Yes, He is far gone b/c listen to his music back then and now! It is just not the same!


----------



## MrsQueeny (May 13, 2008)

I peeped EB awhile ago. What's funny is I read an article about her and her son attends a Christian private school and she is very active there. As for Jill, I went to her concert recently and I know God has been dealing with her concerning somethings with her life. She did this one song, I can't remember the name right now but it was not on her cd and you can tell it was about about Jesus.  It was very intense and she said it came to her in a dream.  She has also mentioned God serveral times in interviews especially when it came to her mom being healed from cancer.  I too just pray for discernment regarding the things I listen to and watch. Q


----------



## DonnaDi31Proverbi (May 13, 2008)

What do y'all think about this????


*Lyrics from KRS-ONE's song featuring Hezekiah Walker and LFC*


remember, you are not just doing hip-hop, you are hip-hop
{hwc} wake up to make up
{hwc} wake up to make up
twice a year, hip-hoppers come together
to celebrate the unity of hip-hop
we come together, during hip-hop appreciation week
{hwc} wake up to make up..
which is every third week in may
{hwc} wake up to make up..
then, we come together in novemeber
to celebrate hip-hop history month
I will see you there - peace!

[krs-one]
instead of reading the word of Christ, be the word of Christ
instead of following god's word, be god's word
that's the conciousness of hip-hop
you are not just doing hip-hop, you are hip-hop
you are not just reading the word of god, you are the word of god

[krs] I will make it
[hwc] I will make it!
[krs] they can fake it
[hwc] (??)
[krs] time that I state it
[hwc] I can create it
[krs] I create it
[hwc] no one can make it
every time i'm speakin i'm seein myself leapin
over buildings, over the one on the corner chillin
straight into knowledge of self, countin up millions
changin my situation, with creative visualization
givin libation for this ancient information

*There were also some disturbing things on the Ex-ministries site from Kierra Sheard, Yolanda Adams, and some other "holy hip hop" artists.  Guard your hearts.*


----------



## DreamLife (May 13, 2008)

Once I saw the Craig Lewis video I started losing it. I threw away most of my secular cds and didn't listen to the radio or anything for a while because I was so confused. Some of my favorite artists were Jill Scott, Floetry, Lauryn Hill, Eryka Badu, D' Angelo, Angie Stone, just about every neo-soul artist you can think of. Then he was even getting on my other favorites Whitney Houston and even gospel and I'm just like darn...I might as well just throw EVERYTHING away. Right now, I just listen to a Christian radio station and not that much music...I was feeling so guilty about this music for sooo long. I guess right now I feel like anything but Christian music(and even some of that I can't listen to) will be a stumbling block for me, its weird. Maybe one day I'll be stronger and will be able to enjoy my 90s R&B stuff that I loved without feeling bad about it.


----------



## discobiscuits (May 13, 2008)

U guys taught me something today. I've never heard of 5%ers or the Nation of Gods and Earths. 

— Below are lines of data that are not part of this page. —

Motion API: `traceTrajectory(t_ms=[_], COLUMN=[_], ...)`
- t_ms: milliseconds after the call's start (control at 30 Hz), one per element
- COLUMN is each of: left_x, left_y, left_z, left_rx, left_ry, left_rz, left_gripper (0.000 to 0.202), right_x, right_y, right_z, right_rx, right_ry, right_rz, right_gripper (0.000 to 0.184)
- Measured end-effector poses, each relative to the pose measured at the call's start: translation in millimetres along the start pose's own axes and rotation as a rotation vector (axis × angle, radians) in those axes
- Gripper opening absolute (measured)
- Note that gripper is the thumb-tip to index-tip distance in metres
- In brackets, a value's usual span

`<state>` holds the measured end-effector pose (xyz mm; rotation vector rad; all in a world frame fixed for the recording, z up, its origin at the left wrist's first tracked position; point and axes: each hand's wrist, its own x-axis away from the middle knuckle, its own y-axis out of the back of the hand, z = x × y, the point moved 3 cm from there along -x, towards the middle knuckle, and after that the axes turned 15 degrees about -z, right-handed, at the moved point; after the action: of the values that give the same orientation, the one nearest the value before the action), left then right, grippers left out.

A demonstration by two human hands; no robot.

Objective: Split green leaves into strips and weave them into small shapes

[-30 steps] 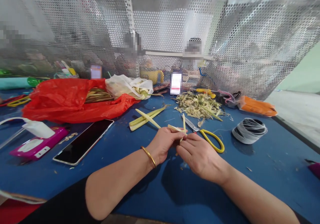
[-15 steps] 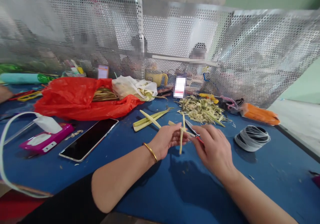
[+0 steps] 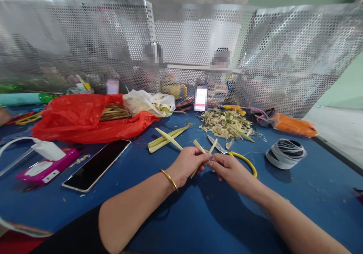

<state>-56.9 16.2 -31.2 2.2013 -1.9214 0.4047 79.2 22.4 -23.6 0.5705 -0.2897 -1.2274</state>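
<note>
My left hand (image 3: 193,163), with a gold bangle at the wrist, pinches crossed pale green plant strips (image 3: 213,146) above the blue table. Fingers of my right hand (image 3: 227,169) are closed at the near right end of the same strips, touching the left fingertips; what lies between them is mostly hidden. Scissors (image 3: 219,147) with a yellow handle lie on the table just beyond my right hand, blades pointing away to the left. Left of my hands lies a small bundle of green stalks (image 3: 170,137). A heap of plant trimmings (image 3: 227,123) sits behind the scissors.
A red plastic bag (image 3: 70,116) with dry stalks and a white bag (image 3: 144,102) lie back left. A dark-screened phone (image 3: 98,165) and a purple power strip (image 3: 49,167) are at left. A spool of pale cord (image 3: 285,154) and an orange packet (image 3: 295,124) stand right. A perforated metal screen (image 3: 195,28) closes the back.
My right hand has let go of the scissors, which now lie on the table, and has closed on the plant strips. The strips have turned in my left hand.
</note>
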Motion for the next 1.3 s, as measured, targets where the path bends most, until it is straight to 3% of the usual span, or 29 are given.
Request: traceTrajectory(t_ms=[167, 333, 633, 733, 900, 1033, 1167, 1300], left_x=[-3, -4, -6, -5, -5, -6, -2, 3], left_y=[-1.3, -1.8, 2.9, 3.1, 2.5, 3.3, 1.6, -0.4], left_z=[0, 1, -2, -3, -1, 0, -3, -3], left_rx=[0.013, 0.021, 0.099, 0.061, -0.006, -0.021, -0.054, -0.115], left_ry=[-0.141, -0.180, -0.015, -0.086, -0.195, -0.129, -0.082, -0.059], left_rz=[-0.002, -0.008, 0.080, 0.105, 0.025, 0.016, 0.092, 0.130], left_gripper=[0.016, 0.018, 0.039, 0.037, 0.033, 0.035, 0.039, 0.035], right_x=[1, 3, 2, 2, 5, 1, -7, -9], right_y=[5, 1, -2, -3, -6, -1, 9, 10], right_z=[6, 7, 0, 3, 7, -2, -10, -9], right_rx=[0.005, 0.044, -0.022, 0.002, 0.088, 0.067, -0.208, -0.437], right_ry=[0.087, 0.128, 0.048, 0.099, 0.170, 0.021, -0.189, -0.273], right_rz=[-0.082, -0.086, -0.121, -0.120, -0.188, -0.265, -0.410, -0.362], right_gripper=[0.025, 0.023, 0.026, 0.025, 0.027, 0.036, 0.038, 0.041])
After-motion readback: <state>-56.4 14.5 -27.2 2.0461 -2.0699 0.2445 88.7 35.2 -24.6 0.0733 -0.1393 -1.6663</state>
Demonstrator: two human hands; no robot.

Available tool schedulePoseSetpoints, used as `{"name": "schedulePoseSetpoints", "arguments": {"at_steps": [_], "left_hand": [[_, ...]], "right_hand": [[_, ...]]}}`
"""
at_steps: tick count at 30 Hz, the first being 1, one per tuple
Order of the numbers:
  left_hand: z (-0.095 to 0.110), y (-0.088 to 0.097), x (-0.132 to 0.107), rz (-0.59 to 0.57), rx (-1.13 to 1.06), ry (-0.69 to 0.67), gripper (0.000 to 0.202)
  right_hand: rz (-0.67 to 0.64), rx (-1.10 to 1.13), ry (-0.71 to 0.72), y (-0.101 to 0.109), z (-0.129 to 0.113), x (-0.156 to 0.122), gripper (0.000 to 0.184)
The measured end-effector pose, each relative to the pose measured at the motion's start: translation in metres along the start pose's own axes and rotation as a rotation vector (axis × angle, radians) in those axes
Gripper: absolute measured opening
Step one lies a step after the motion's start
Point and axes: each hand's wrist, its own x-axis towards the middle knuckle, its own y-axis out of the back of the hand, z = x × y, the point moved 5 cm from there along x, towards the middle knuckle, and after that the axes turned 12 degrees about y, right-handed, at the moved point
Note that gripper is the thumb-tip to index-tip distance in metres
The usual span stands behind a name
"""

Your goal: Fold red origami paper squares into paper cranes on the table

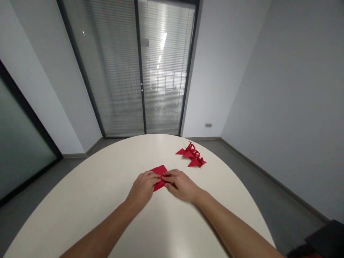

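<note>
A piece of red folded paper (160, 168) lies on the white table between my two hands. My left hand (144, 185) rests on its left side, fingers closed together and pressing on the paper. From the right, my right hand (182, 183) presses on it with its fingertips, thumb tucked toward the near edge. The fingertips of both hands almost meet at the middle of the paper and cover part of it. Farther back to the right stand several red origami cranes (192, 154), bunched in a slanting row, apart from my hands.
The round white table (107, 190) has a curved edge on the left, far and right sides. Beyond it are a glass door (165, 89) with blinds and a grey wall (290, 107). A dark object (326, 238) shows at the lower right.
</note>
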Motion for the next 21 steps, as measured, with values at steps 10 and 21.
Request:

I know that I could not stand EB's lyrics about hip hop.



> *ERYKAH BADU LYRICS*
> 
> *"The Healer (Hip Hop)"*
> 
> ...


----------



## momi (May 14, 2008)

I am loving this thread.  

When I speak of these things most folks just look at me as if I have just landed from Mars.

I thank and praise God.


----------



## Caramela (May 14, 2008)

Wow! This thread is eye opening. I'd never heard of the Nation of Gods and Earths. I'd always listened to Neo-Soul music and loved some of the lyrics (in ignorance) ... You learn something new everyday.


----------



## kweenameena (May 14, 2008)

Caramela said:


> Wow! This thread is eye opening. I'd never heard of the Nation of Gods and Earths. I'd always listened to Neo-Soul music and loved some of the lyrics (in ignorance) ... You learn something new everyday.


Right?!! i'm still like Whoa!!


----------



## chellero (May 14, 2008)

dkbeauti said:


> Well, Chellero, I'll be honest with you, no I did not.......
> 
> However, at a G. Craig function, they played the song backward to reveal the hidden message contained in it and he did say some foul stuff about Jesus; it sent chills up my spine,seriously.
> 
> ...



Also that's a different song, and someone else did that.  I wish that people (like the pastor who started this silly rumor) would know what they are speaking about before they start talking.  It's hard for people to take what you say about God to be the truth when you are spreading silly rumors and nonsense that can easily be proven false by anyone who takes a minute to look into it.


----------



## Aveena (May 14, 2008)

This thread has been on my mind!!!!  I am going to Erykah Badu's concert tonight


----------



## chellero (May 14, 2008)

Questions for anyone who has an answer....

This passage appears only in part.